* [EXERCISE DETAILS]
Only the lines of the data below from the one with "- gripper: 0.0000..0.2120" through the one with "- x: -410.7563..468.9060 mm" are wanted. Repeat them exactly.

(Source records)
--------------------------------------------------

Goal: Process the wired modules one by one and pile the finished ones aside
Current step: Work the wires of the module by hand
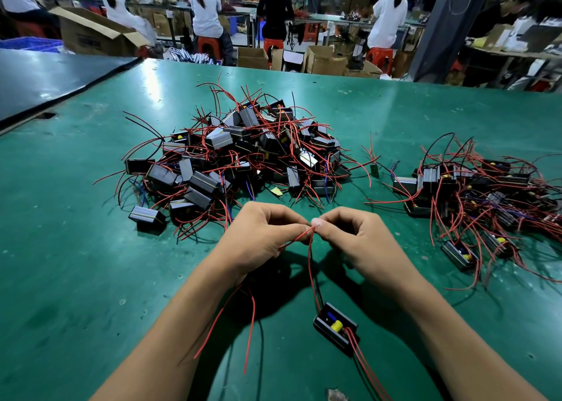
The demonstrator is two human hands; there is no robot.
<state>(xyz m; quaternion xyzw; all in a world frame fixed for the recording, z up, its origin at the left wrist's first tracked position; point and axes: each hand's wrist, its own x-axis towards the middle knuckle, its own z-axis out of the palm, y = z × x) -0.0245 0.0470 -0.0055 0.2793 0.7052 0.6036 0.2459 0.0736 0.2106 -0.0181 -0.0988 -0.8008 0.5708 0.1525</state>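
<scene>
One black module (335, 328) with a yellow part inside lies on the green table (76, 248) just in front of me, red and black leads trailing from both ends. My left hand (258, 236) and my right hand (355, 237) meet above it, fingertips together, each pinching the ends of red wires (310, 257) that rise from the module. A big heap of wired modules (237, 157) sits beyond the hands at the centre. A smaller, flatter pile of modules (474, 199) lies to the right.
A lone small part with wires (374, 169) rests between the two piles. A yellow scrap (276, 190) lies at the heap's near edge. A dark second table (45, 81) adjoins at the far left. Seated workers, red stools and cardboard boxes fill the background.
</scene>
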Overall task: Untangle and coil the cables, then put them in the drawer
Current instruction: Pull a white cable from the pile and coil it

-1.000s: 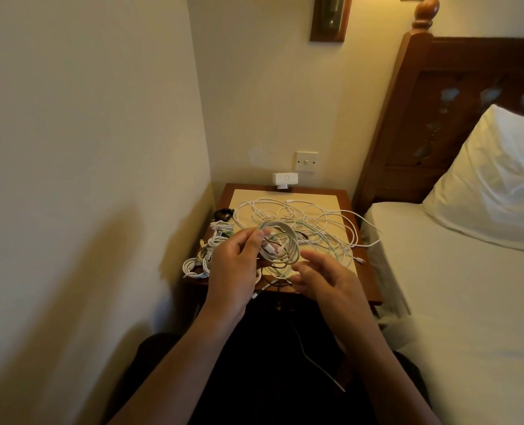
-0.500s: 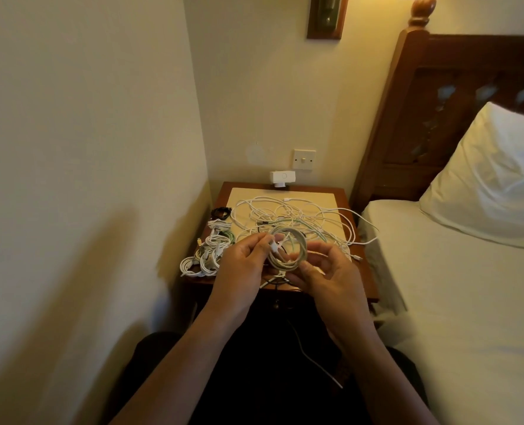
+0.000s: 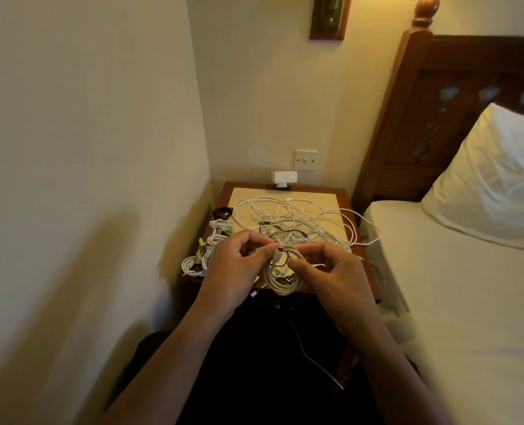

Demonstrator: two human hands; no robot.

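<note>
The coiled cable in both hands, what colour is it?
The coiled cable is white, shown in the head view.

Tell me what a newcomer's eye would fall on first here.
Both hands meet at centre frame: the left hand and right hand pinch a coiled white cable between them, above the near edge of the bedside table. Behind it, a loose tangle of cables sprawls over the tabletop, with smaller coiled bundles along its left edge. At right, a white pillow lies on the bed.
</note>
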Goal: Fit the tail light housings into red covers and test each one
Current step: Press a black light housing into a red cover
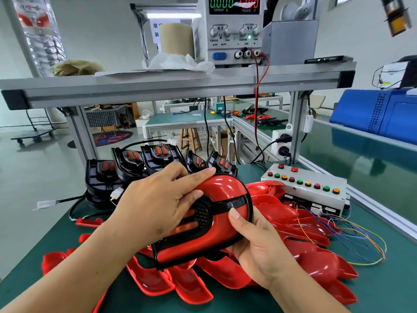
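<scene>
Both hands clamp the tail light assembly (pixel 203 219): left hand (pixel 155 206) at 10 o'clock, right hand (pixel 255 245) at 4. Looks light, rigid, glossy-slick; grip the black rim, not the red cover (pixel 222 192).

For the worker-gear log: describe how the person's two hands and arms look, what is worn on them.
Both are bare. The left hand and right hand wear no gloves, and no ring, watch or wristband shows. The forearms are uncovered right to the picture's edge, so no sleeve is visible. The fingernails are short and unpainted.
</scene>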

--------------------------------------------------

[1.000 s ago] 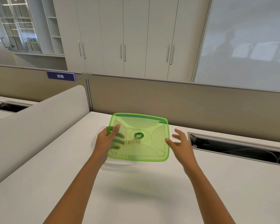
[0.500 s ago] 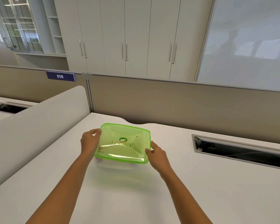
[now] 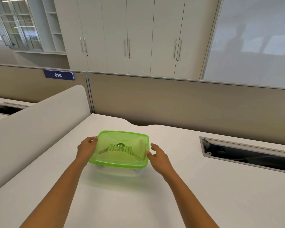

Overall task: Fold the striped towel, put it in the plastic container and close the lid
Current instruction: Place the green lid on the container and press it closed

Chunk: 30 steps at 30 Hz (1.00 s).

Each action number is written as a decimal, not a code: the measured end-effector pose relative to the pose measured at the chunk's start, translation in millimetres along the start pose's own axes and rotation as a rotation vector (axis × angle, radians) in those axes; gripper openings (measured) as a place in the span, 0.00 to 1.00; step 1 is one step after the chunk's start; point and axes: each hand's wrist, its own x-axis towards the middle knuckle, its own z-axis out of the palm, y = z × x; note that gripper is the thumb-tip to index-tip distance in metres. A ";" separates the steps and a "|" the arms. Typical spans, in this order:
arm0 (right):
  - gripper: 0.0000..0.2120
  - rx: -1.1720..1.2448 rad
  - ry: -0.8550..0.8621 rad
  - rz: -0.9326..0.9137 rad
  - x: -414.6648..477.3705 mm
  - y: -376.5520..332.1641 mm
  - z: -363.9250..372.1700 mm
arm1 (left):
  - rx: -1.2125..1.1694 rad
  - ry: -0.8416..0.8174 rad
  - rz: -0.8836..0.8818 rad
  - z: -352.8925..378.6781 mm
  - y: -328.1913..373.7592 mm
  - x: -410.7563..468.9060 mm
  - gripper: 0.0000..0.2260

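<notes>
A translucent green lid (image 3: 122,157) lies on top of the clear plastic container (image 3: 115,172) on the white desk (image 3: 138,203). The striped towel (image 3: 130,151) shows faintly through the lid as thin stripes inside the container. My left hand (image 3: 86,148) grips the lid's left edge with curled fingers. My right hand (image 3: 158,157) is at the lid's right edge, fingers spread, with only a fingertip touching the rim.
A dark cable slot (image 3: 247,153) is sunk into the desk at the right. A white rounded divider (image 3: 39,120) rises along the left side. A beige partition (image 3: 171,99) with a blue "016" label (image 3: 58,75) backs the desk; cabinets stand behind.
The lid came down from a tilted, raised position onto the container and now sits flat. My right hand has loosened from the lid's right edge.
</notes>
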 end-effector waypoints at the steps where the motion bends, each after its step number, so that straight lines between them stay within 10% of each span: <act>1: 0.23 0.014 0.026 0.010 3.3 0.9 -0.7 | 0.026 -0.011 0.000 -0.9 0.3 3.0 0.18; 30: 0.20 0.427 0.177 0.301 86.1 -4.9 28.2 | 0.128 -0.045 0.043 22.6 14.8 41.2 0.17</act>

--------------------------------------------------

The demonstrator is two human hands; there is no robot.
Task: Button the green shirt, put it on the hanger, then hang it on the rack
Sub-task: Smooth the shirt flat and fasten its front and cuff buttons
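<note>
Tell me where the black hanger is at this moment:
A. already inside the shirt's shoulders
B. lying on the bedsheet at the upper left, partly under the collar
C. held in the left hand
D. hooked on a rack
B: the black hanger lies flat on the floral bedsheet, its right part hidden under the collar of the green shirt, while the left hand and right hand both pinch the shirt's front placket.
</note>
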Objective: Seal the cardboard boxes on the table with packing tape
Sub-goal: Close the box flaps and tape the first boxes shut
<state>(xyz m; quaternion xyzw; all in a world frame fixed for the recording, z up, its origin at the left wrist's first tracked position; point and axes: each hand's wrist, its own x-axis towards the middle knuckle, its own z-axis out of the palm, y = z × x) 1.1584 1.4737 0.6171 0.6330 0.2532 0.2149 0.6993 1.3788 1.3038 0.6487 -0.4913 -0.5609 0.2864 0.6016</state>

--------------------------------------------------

* [OUTPUT OF THE EXERCISE]
  - gripper: 0.0000..0.2120
  - rx: -1.1720..1.2448 rad
  - ry: -0.8550..0.8621 rad
  - rz: -0.9326..0.9137 rad
  - x: -414.6648..477.3705 mm
  - y: -376.5520..332.1641 mm
  - z: -363.9250..372.1700 mm
arm1 (left):
  - rx: -1.2125..1.1694 rad
  - ry: -0.8416..0.8174 rad
  - rz: -0.8836..0.8818 rad
  - z: -352.8925..378.6781 mm
  - y: -328.1913..373.7592 mm
  - x: -410.7563..468.9060 mm

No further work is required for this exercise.